COMMISSIONER Daniel Henson finds himself under fire from two fronts in another dispute. Department of Housing and Urban Development bureaucrats think he may have jumped the gun in trying to demolish 192 public housing units in Cherry Hill. Meanwhile, tenants of that South Baltimore complex fear replacement housing would lead to displacement of the poor.
Mr. Henson's dispute with HUD will resolve itself. The impatient housing commissioner will either satisfy the feds or slow his plans to raze the 1940s buildings. After all, Washington controls the money. Cherry Hill residents' fear about gentrification is another matter. Their apprehension is deeply emotional.
Several years ago, when nearby subsidized apartment complexes not owned by the city were converted into market-rate rentals, many Cherry Hill residents believed the units would become condominiums.
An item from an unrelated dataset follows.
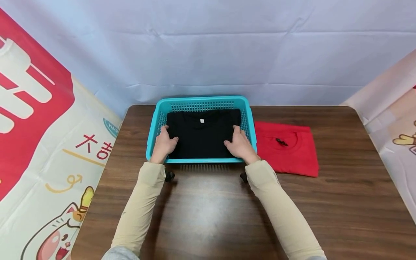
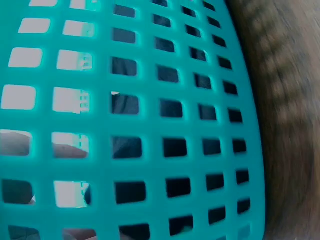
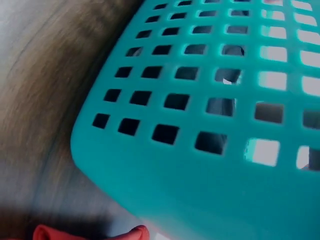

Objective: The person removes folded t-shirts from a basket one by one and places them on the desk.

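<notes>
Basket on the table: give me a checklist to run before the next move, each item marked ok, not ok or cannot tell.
1. Basket on the table: ok.
2. Black shirt folded and inside the basket: ok.
3. Left hand clear of the black shirt: not ok, it is at the shirt's left edge.
4. Right hand clear of it: not ok, it is at the right edge.
5. Firm grip on the black shirt: cannot tell, the fingers are partly hidden.
6. Red shirt folded, on the table right of the basket: ok.
</notes>
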A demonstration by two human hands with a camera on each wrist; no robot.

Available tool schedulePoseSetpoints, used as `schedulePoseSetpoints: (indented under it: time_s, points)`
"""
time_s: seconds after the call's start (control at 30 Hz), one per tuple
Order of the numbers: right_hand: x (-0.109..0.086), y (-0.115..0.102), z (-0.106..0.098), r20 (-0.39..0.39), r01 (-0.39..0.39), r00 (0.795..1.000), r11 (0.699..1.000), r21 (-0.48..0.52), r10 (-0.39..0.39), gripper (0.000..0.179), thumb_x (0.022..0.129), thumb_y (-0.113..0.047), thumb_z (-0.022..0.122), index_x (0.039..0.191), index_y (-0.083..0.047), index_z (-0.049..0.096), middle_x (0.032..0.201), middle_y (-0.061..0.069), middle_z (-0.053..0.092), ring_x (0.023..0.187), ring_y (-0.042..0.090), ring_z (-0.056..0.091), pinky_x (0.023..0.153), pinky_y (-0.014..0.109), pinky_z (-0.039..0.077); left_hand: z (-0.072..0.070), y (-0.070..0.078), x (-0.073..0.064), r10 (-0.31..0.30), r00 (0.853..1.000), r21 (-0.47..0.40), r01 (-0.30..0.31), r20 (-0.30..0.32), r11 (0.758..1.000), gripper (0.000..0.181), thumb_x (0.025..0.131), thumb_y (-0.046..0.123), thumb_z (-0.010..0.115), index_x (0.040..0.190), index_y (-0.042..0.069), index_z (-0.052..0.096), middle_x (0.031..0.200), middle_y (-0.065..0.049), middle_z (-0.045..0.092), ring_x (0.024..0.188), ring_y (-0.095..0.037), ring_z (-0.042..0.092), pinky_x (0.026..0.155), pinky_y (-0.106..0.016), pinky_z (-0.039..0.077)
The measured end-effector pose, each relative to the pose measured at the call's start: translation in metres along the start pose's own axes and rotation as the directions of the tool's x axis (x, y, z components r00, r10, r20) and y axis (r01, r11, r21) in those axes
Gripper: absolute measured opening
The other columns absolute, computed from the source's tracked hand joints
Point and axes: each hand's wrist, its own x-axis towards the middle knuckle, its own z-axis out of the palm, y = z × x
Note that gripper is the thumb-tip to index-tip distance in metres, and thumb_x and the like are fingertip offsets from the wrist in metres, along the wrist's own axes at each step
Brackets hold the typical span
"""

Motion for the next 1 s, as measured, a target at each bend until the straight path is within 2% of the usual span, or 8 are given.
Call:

It never happened.
Similarly, any thought that Cherry Hill, which contains the city's highest concentration of public housing, would draw yuppies because of its proximity to the water is utter nonsense.
Nevertheless, Cherry Hill is changing.
When it was constructed in 1945 to alleviate the post-World War II housing crunch, Cherry Hill was a working-class neighborhood. After racial barriers in housing came down and suburbanization began, working-class families moved out. Today, some 80 percent of the 10,000 residents receive public assistance.
Would a Cherry Hill that is more balanced socio-economically be a stronger community? We think so. Diversity is nothing to fear.